The story of the six bodies is a fascinating one and gives an insight into the world of the Home Guard during World War Two. Let’s just say that it’s a million miles away from Dad’s Army! It was also interesting to find out a bit more about Ruth’s past with the revelation that she spent some time assisting with the war graves of Bosnia. The appearance of an old friend from that time also gives Ruth the opportunity to think about her life and how she should cherish her child.

Another enjoyable book from the series!

The Janus Stone by Elly Griffiths

When the skeleton of a young child is found on the site of a former children’s home in Norwich, forensic archaeologist, Dr Ruth Galloway is called in to assist. What makes it even more macabre, is that the remains are headless – is this a case of murder or is it a ritual sacrifice? When he discovers that two children went missing from the home, DCI Harry Nelson begins an investigation into a crime that threatens the safety of someone very close to him.

‘The Janus Stone’ is the second of Elly Griffiths’ novels to feature Ruth Galloway and is just as good as the first. In ‘The Crossing Places’, we were introduced to a fiercely independent woman who enjoyed her solitary life in the Saltmarsh. With the discovery of her pregnancy, however, we are seeing a woman coming to terms with something she never thought would happen and a more maternal side of Ruth is emerging. The relationship between Ruth and Nelson is fascinating, as is the character of Michelle, Nelson’s wife. Although she only plays a minor role, her interest in Ruth’s pregnancy is sure to cause problems in later books.

The theme of childhood death runs through ‘The Janus Stone’, and the controversial issue of child abuse in Catholic-run orphanages is also dealt with. Thankfully, the author manages to write about these topics in a sensitive yet informative way. She also shows great subject knowledge when writing about archaeology, explaining it in a way that makes it easy to understand.

I was pleased that the culprit turned out to be someone who was not an obvious choice and that, happily, the character of Cathbad has evolved into someone much more likeable!

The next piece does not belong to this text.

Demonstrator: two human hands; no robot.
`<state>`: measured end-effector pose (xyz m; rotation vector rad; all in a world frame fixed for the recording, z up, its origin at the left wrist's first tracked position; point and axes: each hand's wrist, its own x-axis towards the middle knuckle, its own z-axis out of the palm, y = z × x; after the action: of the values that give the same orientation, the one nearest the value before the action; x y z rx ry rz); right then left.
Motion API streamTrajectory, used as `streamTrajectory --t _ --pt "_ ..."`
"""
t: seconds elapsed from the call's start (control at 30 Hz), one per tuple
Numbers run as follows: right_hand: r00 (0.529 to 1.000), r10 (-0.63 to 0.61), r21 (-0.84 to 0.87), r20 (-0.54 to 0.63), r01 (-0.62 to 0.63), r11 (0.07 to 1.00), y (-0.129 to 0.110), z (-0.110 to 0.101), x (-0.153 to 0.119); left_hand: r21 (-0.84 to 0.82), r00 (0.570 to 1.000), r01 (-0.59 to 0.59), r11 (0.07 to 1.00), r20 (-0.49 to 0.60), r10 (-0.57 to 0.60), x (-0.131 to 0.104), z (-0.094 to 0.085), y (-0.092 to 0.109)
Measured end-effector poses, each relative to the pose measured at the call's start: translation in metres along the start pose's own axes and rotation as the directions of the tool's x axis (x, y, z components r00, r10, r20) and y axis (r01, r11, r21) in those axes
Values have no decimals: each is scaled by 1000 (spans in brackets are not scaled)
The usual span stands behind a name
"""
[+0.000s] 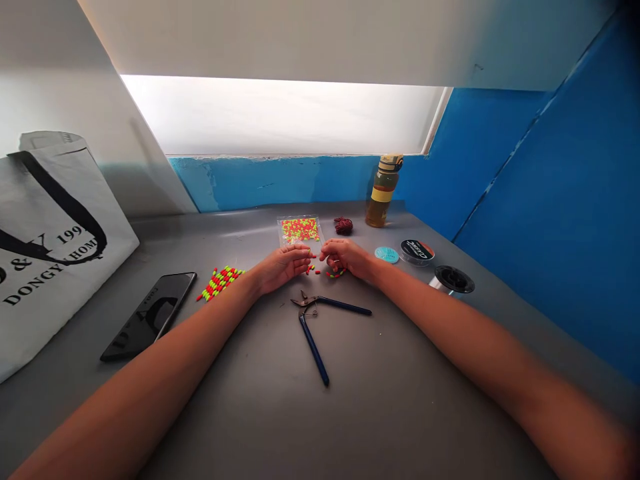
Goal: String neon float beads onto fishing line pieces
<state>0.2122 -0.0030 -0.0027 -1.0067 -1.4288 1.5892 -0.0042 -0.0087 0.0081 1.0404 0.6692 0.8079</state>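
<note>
My left hand (285, 268) is closed in a pinch at the middle of the table, with a small red bead (313, 256) at its fingertips. Just to the right, my right hand (347, 256) is also closed, thumb and fingers together; whatever it grips is too small to make out. Several loose red and yellow-green beads (317, 271) lie on the table below the fingertips, some partly covered by the right hand. Beside the left wrist rests a woven patch of red and yellow-green beads (220, 283). A clear bag of beads (300, 229) lies behind both hands.
Blue-handled pliers (313, 308) lie spread open in front of the hands. At left are a phone (150, 317) and a white bag (55, 247). Dark red cord (343, 226), a bottle (383, 193), a turquoise disc (387, 255), a black-labelled round case (417, 251) and a spool (454, 279) stand right.
</note>
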Motion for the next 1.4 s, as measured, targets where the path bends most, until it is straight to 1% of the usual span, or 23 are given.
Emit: streamTrajectory --t 0.07,0.13,0.27,0.37,0.47,0.6,0.73,0.87,1.1,1.4 --pt "999 -25 -25 -46 24 999 2 2 2 -32 1000 1 999 3 -1 1 -1 -1" --pt "997 -31 -65 -64 27 997 4 3 3 -72 1000 7 997 -23 -8 2 -2 -2" --pt "1000 -9 -137 -16 7 991 4 2 2 -127 994 33 991 -102 -46 6 -5 -3" --pt "1000 -10 -157 20 13 988 4 2 0 -136 991 40 990 -119 -56 8 -5 -3" --pt "998 -25 -167 50 33 985 5 4 0 -136 992 34 990 -119 -50 9 -6 -4" --pt "998 -22 -224 58 35 974 7 6 1 -157 994 18 987 -104 -35 9 -6 -5" --pt "996 -48 -276 70 65 959 4 8 0 -161 998 15 987 -63 -26 7 -4 -4" --pt "994 -41 -310 98 70 948 0 9 -4 -141 998 19 990 -64 -28 5 -1 -2" --pt "992 -41 -300 119 75 951 -5 11 -9 -131 995 5 991 -96 -18 6 1 -3" --pt "989 -23 -309 143 67 949 -4 10 -8 -99 998 9 995 -65 -16 6 0 -4"
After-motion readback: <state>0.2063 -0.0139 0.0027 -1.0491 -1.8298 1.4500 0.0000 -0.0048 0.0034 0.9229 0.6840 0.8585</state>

The next book in the series awaits!

The Crossing Places by Elly Griffiths

crossing-placesPerfectly happy with her secluded life in the remote Saltmarsh near Norfolk, archaeologist Ruth Galloway’s talents are called upon by Detective Chief Inspector Harry Nelson when the skeleton of a girl is found on a nearby beach. Aware that the parents of local schoolgirl Lucy Downey have been missing their daughter since she was taken ten years ago, the body turns out to be two thousand years old. When it emerges that Nelson has been receiving letters about the girl containing references to archaeology and ritual, Ruth finds herself involved in a case that leaves her questioning who she can trust.

Ever since reading The Woman in Blue, the latest of the Ruth Galloway novels by Elly Griffiths, I have wanted to catch up on the rest of the series so was pleased to finally find the time to begin my journey! It was with trepidation that I started to read The Crossing Places, as I hoped that reading the series out of sequence would not spoil my enjoyment of what was to come. Thankfully, this did not occur!

In The Crossing Places, we are introduced to Ruth and how she first became involved with the police but we are also introduced to the character of Cathbad. In The Woman in Blue, Cathbad was a character whom I immediately warmed to, despite his quirkiness.Here, however, I found myself disliking what I read about him, so I am looking forward to reading the development of his character in subsequent books.

Elly Griffiths does a good job in mixing fact with fiction and also in creating a ‘whodunnit’ that really does make you doubt the motives of nearly every character! Although my suspicions about the child abductor were confirmed, there were still plenty of other parts of the story that I did not see coming.

This is a great start to the series and I already have the next one lined up to read!